This repository contains the helpful command line utilities that I have written over past years and obtained through open source links. Very simple repetitive tasks that we carry out in all out data handling activities are automated using python and shell scripts. Appending files with different schema/hash sampling of huge files, getting column freq was never more easier.
I find these scripts very helpful in all my corporate projects and kaggle competitions. Would recommend to add these utilites to system path so they can be called from any directory and adds to the ease of doing the tasks.
Concats multiple files with same or different schemas. Files output in order of input arguments.Header sequence output in sequence of header of input files
python append_files.py [-h] [--ifile IFILE] [--ofile OFILE] [--d D]

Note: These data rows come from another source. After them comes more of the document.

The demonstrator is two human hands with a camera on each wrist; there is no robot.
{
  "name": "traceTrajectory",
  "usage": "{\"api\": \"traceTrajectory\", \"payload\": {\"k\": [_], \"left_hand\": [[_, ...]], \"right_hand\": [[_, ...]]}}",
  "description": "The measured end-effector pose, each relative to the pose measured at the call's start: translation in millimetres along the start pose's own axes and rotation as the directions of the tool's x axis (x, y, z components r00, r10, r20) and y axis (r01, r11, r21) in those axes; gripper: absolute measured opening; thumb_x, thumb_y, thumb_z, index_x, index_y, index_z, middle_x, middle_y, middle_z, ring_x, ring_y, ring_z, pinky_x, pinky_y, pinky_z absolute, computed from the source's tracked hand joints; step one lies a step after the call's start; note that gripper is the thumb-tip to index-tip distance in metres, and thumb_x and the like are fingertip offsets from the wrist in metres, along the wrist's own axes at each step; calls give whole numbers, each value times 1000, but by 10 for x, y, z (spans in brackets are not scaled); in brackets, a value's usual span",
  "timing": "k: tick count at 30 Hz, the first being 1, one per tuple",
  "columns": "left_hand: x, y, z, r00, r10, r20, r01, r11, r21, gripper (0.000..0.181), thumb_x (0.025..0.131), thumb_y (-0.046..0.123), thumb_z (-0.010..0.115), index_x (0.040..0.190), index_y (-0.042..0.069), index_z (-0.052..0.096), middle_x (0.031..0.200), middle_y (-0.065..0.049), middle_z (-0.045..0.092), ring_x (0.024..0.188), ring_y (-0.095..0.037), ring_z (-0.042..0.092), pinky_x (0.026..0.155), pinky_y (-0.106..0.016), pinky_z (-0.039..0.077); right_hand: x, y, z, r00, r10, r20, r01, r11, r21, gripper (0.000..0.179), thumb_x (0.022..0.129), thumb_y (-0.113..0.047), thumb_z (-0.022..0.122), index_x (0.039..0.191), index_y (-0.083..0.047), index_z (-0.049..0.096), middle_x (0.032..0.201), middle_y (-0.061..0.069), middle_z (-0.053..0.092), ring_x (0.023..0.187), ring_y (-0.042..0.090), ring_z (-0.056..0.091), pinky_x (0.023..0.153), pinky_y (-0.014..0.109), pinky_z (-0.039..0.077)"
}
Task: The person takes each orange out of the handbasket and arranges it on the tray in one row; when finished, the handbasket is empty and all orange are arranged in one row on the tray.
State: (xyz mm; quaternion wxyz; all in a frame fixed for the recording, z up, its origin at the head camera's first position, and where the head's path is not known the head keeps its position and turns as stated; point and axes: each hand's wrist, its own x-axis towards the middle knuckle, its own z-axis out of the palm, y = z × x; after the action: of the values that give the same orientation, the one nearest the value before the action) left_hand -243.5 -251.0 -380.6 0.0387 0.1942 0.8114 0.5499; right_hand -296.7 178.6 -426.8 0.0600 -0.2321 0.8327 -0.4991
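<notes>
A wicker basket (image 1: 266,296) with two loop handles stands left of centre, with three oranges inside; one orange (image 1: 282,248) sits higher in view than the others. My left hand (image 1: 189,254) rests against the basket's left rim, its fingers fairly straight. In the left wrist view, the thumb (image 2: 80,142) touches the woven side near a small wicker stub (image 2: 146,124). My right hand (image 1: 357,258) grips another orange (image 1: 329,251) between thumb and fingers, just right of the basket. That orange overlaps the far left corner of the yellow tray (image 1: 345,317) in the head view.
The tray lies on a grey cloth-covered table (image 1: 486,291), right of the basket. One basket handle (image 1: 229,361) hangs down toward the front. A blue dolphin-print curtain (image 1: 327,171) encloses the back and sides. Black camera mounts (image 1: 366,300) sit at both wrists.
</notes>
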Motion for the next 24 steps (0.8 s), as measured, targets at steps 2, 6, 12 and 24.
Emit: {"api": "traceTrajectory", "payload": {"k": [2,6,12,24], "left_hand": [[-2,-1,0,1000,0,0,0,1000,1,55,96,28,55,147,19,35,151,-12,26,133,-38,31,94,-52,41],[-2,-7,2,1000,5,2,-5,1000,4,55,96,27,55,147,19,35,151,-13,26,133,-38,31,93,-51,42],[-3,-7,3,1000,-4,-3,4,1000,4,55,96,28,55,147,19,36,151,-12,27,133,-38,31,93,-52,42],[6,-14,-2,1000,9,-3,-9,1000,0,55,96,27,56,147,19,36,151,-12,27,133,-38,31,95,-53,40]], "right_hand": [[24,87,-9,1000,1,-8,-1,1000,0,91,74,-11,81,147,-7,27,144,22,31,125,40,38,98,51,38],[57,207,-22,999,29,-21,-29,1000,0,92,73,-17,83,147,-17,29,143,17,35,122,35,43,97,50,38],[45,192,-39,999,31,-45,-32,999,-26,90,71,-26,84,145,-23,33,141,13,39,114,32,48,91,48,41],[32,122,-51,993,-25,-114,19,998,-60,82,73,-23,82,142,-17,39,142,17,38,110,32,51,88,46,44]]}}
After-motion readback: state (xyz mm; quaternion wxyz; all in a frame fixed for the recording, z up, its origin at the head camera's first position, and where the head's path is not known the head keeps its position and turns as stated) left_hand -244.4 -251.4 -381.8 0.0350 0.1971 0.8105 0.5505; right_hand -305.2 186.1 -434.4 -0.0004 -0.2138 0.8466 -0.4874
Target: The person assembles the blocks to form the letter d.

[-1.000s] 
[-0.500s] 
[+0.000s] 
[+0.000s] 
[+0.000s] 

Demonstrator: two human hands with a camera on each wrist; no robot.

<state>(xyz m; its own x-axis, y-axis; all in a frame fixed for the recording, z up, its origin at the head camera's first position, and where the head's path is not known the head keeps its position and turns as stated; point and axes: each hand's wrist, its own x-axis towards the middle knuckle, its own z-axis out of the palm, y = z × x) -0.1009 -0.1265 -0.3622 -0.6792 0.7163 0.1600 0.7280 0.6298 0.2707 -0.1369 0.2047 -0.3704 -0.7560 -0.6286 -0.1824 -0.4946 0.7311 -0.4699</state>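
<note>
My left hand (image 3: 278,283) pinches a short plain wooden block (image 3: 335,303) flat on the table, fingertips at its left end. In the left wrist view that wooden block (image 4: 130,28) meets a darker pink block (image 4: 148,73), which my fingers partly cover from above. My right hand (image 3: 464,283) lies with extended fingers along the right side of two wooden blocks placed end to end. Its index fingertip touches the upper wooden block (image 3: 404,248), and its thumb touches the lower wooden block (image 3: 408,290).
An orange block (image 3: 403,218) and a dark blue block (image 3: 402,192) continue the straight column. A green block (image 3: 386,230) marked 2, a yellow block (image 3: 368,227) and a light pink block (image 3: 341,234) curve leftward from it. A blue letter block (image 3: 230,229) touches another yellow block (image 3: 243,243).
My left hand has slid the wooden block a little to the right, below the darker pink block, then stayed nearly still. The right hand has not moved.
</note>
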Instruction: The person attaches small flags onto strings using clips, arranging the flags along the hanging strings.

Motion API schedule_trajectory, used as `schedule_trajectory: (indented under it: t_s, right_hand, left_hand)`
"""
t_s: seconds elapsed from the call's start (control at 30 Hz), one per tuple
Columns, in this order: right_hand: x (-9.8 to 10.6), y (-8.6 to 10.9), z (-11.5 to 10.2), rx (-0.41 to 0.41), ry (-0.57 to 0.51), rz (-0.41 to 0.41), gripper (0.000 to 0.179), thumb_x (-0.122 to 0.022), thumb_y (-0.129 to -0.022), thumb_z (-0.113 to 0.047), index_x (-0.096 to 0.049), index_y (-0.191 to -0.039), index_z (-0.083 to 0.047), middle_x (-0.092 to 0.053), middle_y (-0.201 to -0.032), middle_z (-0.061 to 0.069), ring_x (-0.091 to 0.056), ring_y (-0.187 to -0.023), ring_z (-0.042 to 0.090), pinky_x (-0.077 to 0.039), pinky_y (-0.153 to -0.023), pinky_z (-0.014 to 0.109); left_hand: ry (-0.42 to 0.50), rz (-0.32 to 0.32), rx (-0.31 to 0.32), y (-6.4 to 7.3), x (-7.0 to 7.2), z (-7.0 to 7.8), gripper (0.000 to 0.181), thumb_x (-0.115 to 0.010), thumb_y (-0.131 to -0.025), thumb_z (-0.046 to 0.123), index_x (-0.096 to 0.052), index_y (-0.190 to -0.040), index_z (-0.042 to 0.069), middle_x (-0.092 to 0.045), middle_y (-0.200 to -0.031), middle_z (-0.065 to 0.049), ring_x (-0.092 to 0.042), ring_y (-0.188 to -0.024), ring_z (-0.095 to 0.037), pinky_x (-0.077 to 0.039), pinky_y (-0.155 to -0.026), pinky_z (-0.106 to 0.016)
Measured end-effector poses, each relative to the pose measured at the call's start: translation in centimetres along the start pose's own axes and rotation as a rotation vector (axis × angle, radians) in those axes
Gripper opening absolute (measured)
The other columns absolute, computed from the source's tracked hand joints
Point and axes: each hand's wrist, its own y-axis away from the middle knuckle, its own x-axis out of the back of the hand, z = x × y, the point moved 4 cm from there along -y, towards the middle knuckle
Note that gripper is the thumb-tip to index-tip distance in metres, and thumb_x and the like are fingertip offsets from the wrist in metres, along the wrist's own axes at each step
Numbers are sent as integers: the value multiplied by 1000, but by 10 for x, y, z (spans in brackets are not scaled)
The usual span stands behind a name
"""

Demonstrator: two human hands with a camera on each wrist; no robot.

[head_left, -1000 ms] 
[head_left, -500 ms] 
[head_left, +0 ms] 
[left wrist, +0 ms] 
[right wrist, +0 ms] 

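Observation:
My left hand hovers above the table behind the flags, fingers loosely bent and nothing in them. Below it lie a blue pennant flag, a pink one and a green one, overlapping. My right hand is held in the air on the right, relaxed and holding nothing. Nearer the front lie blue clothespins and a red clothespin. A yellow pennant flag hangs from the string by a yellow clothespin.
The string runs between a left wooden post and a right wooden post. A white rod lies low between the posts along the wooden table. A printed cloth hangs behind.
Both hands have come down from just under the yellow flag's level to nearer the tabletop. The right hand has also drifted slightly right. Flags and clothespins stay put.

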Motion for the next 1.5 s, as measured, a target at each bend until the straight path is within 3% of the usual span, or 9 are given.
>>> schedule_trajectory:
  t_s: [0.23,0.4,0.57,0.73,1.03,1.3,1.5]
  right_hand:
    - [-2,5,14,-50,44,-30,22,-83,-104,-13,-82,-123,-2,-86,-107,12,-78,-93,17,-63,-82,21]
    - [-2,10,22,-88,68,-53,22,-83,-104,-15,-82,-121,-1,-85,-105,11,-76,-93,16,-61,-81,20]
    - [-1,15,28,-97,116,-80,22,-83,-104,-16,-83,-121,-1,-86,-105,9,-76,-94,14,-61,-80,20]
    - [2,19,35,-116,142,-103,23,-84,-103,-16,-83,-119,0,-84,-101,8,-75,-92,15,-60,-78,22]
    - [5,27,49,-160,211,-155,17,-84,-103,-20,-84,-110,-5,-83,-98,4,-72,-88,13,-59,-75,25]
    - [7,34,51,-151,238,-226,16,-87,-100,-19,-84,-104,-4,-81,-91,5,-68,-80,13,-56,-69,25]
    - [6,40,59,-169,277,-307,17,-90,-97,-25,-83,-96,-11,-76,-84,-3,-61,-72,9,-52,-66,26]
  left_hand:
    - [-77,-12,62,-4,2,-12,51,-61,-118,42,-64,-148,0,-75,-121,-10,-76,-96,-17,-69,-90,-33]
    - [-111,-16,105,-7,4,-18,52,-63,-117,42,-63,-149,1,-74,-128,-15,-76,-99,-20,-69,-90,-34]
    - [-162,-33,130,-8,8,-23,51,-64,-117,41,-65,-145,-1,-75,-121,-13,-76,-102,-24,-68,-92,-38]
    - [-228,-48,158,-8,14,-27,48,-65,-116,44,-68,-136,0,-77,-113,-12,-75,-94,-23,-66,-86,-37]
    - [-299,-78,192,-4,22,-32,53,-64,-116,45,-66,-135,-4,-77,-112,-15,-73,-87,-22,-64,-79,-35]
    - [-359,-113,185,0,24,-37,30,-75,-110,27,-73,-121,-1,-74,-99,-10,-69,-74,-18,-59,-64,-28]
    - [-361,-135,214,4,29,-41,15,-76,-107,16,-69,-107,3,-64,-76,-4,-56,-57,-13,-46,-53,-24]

-h, --help show this help message and exit
--ifile IFILE Input files split by |
--ofile OFILE Output file
--d D Delimiters of input file split by ~. Default: Comma
python append_files.py --ifile 'fileA|fileB|fileC' --ofile outfile.csv --d ',
,,'
python append_files.py --ifile 'fileA|fileB|fileC' --ofile outfile.csv --d ','
Removes non printable characters from the file
python clean_file.py infile outfile ','
Make frequency file for each column present in the input file
python column_freq.py file1 ','
Splits a huge file into multiple partitions. By default, the split is random. Additionally, specifying key columns ensures that partitions are based on that key columns. All the key-values are output in same partition.
E.g. Customer ID is the jey column => All entries of customer A present in the same partition.
python split_file.py [-h] [--ifile IFILE] [--ofile OFILE] [--d D][--chunks CHUNKS] [--samplingCols SAMPLINGCOLS]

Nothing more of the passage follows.